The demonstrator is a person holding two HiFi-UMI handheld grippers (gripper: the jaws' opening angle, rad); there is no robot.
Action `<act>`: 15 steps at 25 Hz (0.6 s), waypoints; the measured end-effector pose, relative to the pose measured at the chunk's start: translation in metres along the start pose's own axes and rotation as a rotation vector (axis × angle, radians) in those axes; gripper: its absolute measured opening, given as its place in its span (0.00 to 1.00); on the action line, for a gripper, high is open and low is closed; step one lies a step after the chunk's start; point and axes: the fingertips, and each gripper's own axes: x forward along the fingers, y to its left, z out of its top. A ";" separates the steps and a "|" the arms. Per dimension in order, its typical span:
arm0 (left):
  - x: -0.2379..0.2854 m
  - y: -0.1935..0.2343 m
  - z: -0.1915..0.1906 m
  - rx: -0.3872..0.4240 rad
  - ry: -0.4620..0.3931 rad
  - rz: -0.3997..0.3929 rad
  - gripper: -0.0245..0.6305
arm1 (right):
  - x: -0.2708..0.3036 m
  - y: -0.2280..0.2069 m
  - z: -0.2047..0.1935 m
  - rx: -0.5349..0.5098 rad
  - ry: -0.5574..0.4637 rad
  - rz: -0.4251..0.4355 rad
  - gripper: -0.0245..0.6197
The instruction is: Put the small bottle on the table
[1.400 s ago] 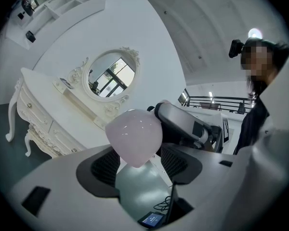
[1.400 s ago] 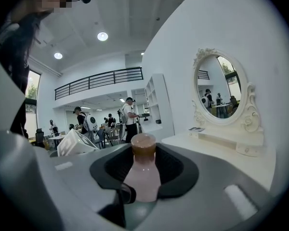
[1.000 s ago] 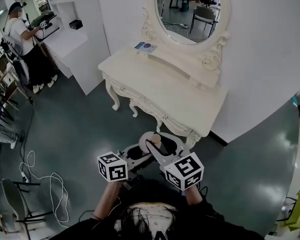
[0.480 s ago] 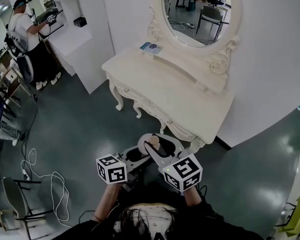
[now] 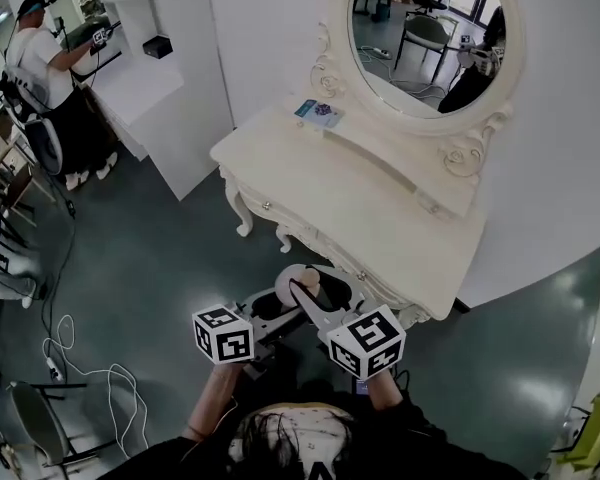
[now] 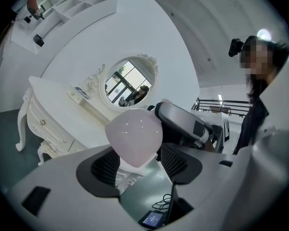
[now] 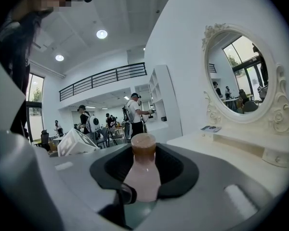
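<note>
Small bottle, pink, brown cap, lower centre: clamped in fingers of right gripper. Fingers of left gripper closed round its base.

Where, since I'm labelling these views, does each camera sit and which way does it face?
Head view: on the person's head, steeply down at the dressing table; hair, forearms, marker cubes show.
Left gripper view: on the left gripper, along its jaws, past a pale rounded thing; their torso shows.
Right gripper view: on the right gripper, along jaws holding the small bottle; their hair shows.
All share the mirror.
</note>
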 end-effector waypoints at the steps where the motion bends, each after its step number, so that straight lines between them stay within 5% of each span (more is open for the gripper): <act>1: -0.003 0.008 0.009 0.002 0.004 0.000 0.41 | 0.012 -0.001 0.004 0.004 -0.001 -0.003 0.27; 15: -0.053 0.109 0.097 0.001 0.012 -0.016 0.41 | 0.152 -0.001 0.034 0.009 0.006 -0.021 0.27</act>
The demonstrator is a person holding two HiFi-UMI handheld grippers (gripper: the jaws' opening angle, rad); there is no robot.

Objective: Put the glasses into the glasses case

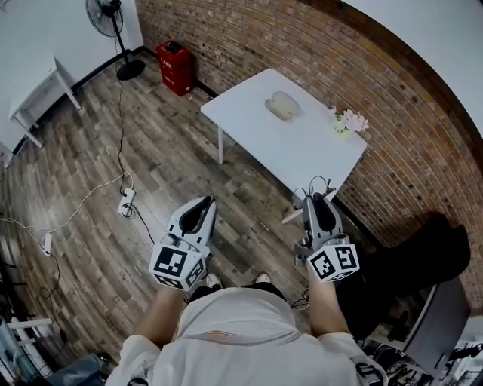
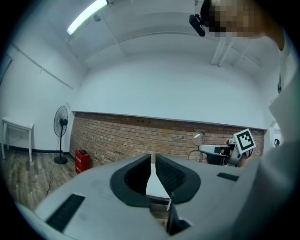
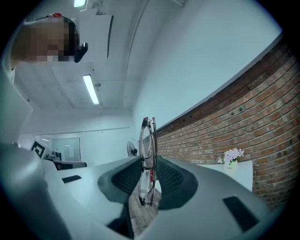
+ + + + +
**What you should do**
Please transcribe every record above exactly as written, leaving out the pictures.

**Written solution**
The demonstrator is a person holding two HiFi-UMI handheld grippers (gripper: the jaws' opening angle, rad); there is no robot.
Action `<act>`: 15 steps at 25 Hz (0.6 s), waypoints; the measured end-effector pose, relative to the pose measured at the chunk's start: translation in metres along the start pose's own axes and rotation as a rotation vector (axis × angle, radians) in those axes; gripper: its absolute measured opening, given as its place in its span (0.00 to 1.00); on the action line, for a gripper, high is open and low is closed; step one lies a step after the chunk's start; point and axes: the fingertips, and each gripper's own axes: x forward along the fingers, y to its left, z out of its top. A ";" separates the steps and a "|" the arms. Per dimension in order, its typical span:
arm0 (left):
  - x: -0.2379..0.2854 m
  - y: -0.1935..0.2343 m
  - z: -0.1915..0.1906 m
  - rx: -0.3872..0.4240 rad
  - ry: -0.4620..0.3931 rad
  - rz: -0.3997..0.3929 rad
  - gripper: -0.0245..0.6305
arm1 (right):
  - x: -0.2708..0.3036 m
  - y: -0.2280..0.2069 m
  - z: -0.2047..0.1935 m
  - rx: -0.5349..0.5098 rad
  - ry: -0.5574..0.4637 rad
  - rz: -0.4251..0.4355 rad
  - gripper: -0.0245..0.6197
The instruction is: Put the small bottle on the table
[1.400 s ago] 
[1.400 s ago] 
[1.000 s ago] 
[0.480 s ago] 
[now] 
[now] 
[now] 
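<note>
Small bottle, pink, brown cap, lower centre: clamped in fingers of right gripper. Fingers of left gripper closed round its base.

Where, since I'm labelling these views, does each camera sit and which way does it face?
Head view: on the person's head, steeply down at the dressing table; hair, forearms, marker cubes show.
Left gripper view: on the left gripper, along its jaws, past a pale rounded thing; their torso shows.
Right gripper view: on the right gripper, along jaws holding the small bottle; their hair shows.
All share the mirror.
</note>
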 end-effector waypoints at the steps where the motion bends, each after its step number, so that straight lines between them stay within 5% of each span (more is open for the gripper): <act>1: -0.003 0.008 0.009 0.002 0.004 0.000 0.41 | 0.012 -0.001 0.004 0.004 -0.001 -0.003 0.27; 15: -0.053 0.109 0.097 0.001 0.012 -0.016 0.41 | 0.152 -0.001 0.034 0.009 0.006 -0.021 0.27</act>
The demonstrator is a person holding two HiFi-UMI handheld grippers (gripper: the jaws' opening angle, rad); there is no robot.

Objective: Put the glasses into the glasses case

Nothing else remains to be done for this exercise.